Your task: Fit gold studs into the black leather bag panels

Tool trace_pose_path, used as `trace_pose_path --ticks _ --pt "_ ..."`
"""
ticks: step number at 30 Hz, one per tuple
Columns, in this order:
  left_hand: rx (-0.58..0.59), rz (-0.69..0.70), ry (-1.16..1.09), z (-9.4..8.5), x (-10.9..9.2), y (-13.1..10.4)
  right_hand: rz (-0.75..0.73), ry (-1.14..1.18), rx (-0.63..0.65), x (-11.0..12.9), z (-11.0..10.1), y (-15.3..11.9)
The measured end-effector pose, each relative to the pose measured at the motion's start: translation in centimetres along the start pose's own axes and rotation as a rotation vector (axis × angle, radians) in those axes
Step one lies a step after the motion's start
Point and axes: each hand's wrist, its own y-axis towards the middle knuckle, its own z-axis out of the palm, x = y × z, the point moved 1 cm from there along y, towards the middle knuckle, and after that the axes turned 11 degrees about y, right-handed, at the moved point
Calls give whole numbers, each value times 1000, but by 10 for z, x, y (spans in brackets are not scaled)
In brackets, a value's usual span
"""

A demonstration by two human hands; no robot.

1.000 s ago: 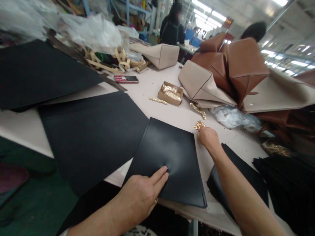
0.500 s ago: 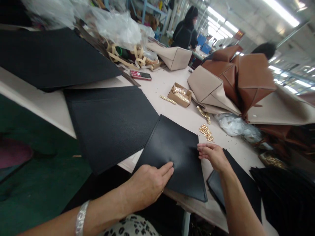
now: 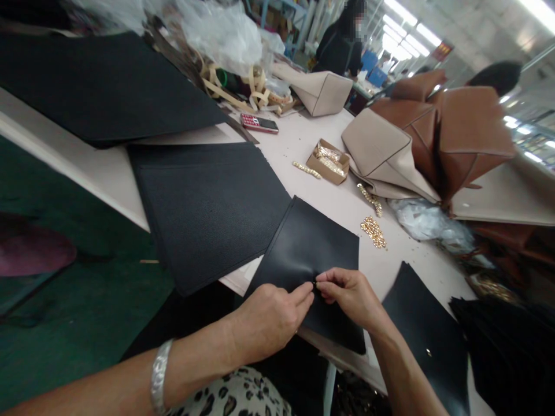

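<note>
Inward swings your right hand [image 3: 347, 292], pinched, contents unclear; left hand [image 3: 271, 318], grip hidden, presses that flat black leathery panel [image 3: 318, 240]: likely pliable, edge-held best.

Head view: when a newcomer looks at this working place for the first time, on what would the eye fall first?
Probably on the left hand and right hand, their fingertips close together over a black panel at the near edge of the pale table. Next, perhaps, the brown bags piled at upper right, then the gold pieces heaped beside the panel's far right corner.
</note>
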Motion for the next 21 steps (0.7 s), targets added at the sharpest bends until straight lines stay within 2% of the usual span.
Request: trace_pose_path --ticks 7,17,21 --pt "-38 7 -5 3 1 -1 1 -254 76 6 1 1" --pt "-39 23 3 4 1 -2 94 -335 92 16 3 10" --pt "-43 35 -13 3 2 -2 231 -298 120 23 1 17"
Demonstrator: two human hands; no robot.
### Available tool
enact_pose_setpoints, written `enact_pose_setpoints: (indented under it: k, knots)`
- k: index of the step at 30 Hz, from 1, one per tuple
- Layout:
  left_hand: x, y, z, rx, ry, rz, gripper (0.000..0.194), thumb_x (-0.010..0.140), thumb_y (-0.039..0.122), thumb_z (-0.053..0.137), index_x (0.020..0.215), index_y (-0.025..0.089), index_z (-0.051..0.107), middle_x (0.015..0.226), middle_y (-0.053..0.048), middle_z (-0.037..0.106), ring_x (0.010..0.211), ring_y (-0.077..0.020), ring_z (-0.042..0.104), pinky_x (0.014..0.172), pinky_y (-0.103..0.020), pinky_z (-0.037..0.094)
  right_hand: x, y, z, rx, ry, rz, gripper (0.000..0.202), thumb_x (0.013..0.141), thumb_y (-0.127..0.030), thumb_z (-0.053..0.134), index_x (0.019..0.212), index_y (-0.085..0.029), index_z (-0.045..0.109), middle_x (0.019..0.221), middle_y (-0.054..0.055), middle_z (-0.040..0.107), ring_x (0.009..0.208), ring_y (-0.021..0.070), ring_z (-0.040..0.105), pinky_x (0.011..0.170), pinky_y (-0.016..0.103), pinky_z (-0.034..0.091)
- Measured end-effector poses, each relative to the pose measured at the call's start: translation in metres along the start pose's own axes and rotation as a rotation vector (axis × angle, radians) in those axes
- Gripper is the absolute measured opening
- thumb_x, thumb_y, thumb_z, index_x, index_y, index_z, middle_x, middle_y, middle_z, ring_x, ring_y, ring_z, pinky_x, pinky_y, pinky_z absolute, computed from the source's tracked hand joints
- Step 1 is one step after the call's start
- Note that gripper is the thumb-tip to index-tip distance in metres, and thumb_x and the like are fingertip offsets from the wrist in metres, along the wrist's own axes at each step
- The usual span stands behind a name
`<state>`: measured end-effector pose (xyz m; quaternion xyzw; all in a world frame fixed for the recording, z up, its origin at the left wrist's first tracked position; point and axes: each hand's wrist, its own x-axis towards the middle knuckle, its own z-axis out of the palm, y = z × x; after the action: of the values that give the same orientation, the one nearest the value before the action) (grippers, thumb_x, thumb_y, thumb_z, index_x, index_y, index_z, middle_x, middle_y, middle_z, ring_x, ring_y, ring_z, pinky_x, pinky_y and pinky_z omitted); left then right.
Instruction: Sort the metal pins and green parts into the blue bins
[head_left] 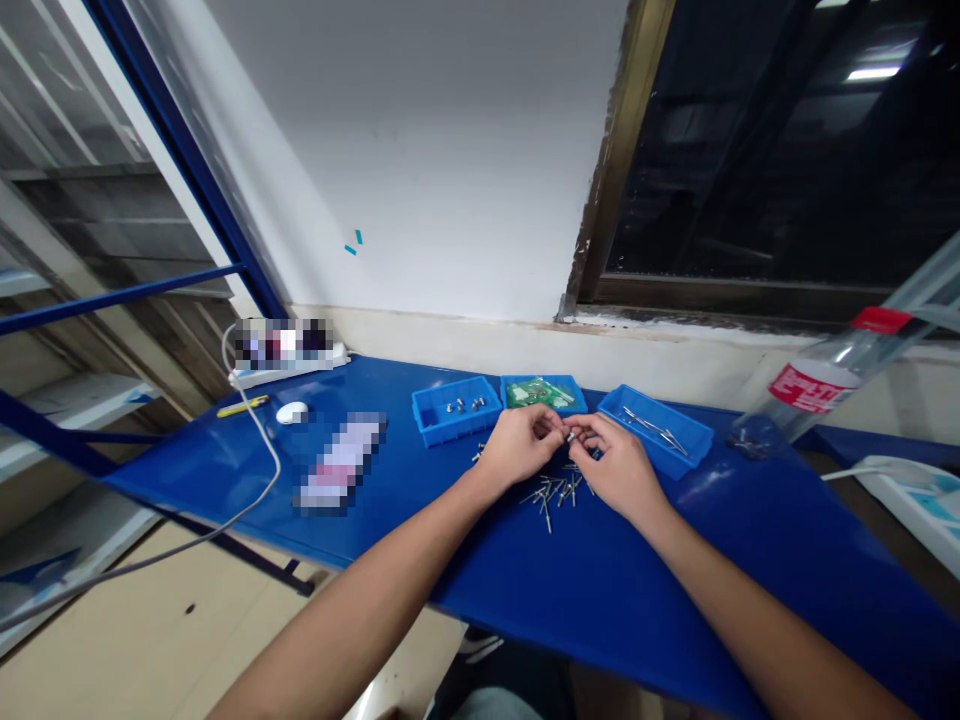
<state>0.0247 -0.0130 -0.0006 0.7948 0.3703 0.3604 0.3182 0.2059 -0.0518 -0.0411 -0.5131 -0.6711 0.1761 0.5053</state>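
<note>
My left hand (521, 443) and my right hand (615, 462) meet above the blue table (525, 570), fingertips pinched close together. A small shiny metal part (571, 437) shows at the right fingertips; its exact kind is too small to tell. Whatever the left fingers pinch is hidden. Below the hands lies a loose pile of thin metal pins (555, 490). Left of my left hand, a few small metal pieces (478, 453) peek out on the table.
Behind the hands stand a blue bin (457, 425) with small metal fittings, a middle bin (541, 380) with a green bag, and a right bin (694, 435) with long pins. A plastic bottle (814, 385) leans at right. Leftward are a phone-like object (341, 465), white mouse (292, 412), yellow cutter (242, 406) and cable (279, 465).
</note>
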Motion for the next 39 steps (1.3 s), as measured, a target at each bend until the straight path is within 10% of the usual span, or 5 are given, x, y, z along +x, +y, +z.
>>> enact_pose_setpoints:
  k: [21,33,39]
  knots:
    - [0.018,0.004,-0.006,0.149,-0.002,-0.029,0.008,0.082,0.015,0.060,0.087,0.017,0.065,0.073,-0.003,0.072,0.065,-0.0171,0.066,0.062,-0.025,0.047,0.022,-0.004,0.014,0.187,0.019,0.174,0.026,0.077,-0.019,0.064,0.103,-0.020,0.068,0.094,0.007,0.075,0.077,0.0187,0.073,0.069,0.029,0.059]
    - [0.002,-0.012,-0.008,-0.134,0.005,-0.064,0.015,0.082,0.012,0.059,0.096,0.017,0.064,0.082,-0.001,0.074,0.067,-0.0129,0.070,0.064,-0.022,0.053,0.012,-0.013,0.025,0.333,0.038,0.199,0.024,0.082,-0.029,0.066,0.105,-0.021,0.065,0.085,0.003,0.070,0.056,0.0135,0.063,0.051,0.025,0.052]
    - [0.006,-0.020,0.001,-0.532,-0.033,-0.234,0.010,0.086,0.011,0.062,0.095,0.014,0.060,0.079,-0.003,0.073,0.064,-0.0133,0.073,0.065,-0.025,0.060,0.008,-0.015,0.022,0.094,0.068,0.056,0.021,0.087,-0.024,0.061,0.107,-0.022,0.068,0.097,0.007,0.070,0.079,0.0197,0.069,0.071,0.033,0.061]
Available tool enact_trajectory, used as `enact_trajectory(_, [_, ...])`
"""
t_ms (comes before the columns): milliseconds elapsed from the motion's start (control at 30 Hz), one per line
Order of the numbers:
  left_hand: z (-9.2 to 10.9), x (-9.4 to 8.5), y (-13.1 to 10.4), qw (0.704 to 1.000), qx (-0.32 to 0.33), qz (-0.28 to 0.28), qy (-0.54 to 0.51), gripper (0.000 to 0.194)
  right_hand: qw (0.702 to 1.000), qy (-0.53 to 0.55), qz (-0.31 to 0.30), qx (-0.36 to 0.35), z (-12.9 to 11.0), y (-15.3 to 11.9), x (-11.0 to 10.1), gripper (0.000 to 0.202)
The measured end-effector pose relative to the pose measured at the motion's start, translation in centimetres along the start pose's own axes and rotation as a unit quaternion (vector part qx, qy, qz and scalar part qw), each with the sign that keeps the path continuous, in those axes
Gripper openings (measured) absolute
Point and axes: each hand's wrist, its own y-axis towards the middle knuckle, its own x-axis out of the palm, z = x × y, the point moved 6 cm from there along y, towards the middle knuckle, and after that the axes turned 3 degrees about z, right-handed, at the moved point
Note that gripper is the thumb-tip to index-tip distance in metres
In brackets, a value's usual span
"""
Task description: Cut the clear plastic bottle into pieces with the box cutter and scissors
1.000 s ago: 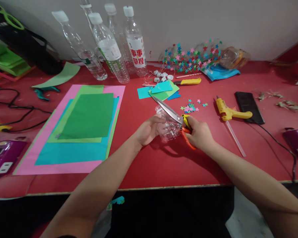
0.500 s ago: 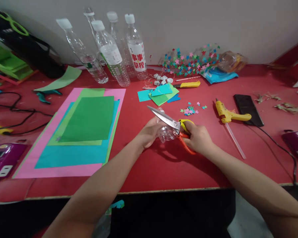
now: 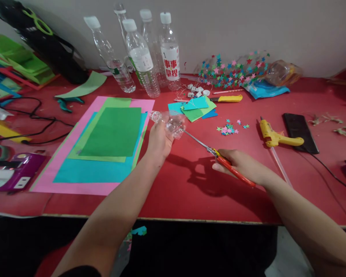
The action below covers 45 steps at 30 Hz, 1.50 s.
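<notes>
My left hand (image 3: 159, 140) is wrapped round a clear plastic bottle piece (image 3: 175, 125), its narrow neck pointing up and left. In my right hand (image 3: 238, 165) are scissors (image 3: 232, 169) with red and yellow handles, seen edge-on. Their blade tips reach the wide end of the bottle piece; whether they touch it is hard to tell. Shadows of the hand and scissors fall on the red table (image 3: 173, 200) below.
Stacked coloured sheets (image 3: 112, 130) lie at the left. Clear bottles (image 3: 144, 65) stand along the wall. Behind my hands are paper scraps (image 3: 197, 109), a yellow cutter (image 3: 230, 99) and small stars (image 3: 227, 129). A glue gun (image 3: 276, 136) and phone (image 3: 301, 132) lie right.
My left hand has turned the bottle piece and moved it leftward. The scissors have swung from lying across it to pointing at its wide end. The view has shifted slightly.
</notes>
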Motion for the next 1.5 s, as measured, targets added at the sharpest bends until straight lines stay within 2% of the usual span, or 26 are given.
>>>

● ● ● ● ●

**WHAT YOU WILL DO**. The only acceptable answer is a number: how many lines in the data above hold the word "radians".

**EXERCISE RESPONSE**. 2